Patients
We studied a total of 64 patients with severe COVID-19 pneumonia admitted into the Infectious Diseases Clinics or to Intensive Care Unit (ICU) of the University Hospital in Modena over the period of March 2020-February 2021. All patients displayed symptoms including fever, cough, fatigue, and were classified as severe on the basis of the WHO’s scale 16.

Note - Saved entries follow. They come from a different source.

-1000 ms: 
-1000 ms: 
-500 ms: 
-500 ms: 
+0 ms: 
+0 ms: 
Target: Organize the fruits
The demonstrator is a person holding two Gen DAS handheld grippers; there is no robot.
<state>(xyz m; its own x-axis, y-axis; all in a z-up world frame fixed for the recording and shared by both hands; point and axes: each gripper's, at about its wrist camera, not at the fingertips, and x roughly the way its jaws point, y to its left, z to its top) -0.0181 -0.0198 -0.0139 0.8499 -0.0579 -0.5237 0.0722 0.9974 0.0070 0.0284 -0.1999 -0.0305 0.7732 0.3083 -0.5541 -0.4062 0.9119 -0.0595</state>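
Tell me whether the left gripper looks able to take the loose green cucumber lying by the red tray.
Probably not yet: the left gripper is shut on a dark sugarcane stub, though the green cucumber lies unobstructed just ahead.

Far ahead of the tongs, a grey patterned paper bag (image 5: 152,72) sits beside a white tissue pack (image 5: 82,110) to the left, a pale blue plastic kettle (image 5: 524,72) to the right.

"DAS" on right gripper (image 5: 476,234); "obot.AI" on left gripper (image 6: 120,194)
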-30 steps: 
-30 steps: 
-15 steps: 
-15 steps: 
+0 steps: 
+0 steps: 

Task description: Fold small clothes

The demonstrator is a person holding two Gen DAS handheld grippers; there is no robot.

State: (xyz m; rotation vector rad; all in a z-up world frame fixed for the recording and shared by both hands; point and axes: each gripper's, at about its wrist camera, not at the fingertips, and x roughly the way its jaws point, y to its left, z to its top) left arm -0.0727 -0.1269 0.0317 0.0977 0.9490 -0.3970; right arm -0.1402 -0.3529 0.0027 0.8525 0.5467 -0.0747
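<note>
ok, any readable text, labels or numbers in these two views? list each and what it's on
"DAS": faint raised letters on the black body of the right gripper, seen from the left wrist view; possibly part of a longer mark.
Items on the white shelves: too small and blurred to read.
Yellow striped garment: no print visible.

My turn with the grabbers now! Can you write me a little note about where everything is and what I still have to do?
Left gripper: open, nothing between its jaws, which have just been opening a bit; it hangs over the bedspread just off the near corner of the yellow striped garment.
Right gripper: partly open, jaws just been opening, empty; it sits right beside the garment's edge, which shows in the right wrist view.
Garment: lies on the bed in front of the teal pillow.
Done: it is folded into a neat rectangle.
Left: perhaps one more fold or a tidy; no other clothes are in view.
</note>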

Patients were divided into two groups: those aged <60 years (a total of 33 individuals, named “COVID-under”, CUN) and those aged >70 years (a total of 31 patients, named “COVID-over”, COV), as in Supplementary Table 1. Immunological features of CUN and COV are compared as described below. The clinical characteristics of CUN and COV patients are described in Table 1. For some analyses, patients were compared to a total of 32 healthy adults with a mean age of 54.1±15.9 years.
Table 1
Demographic and clinical characteristics of COVID-19 patients.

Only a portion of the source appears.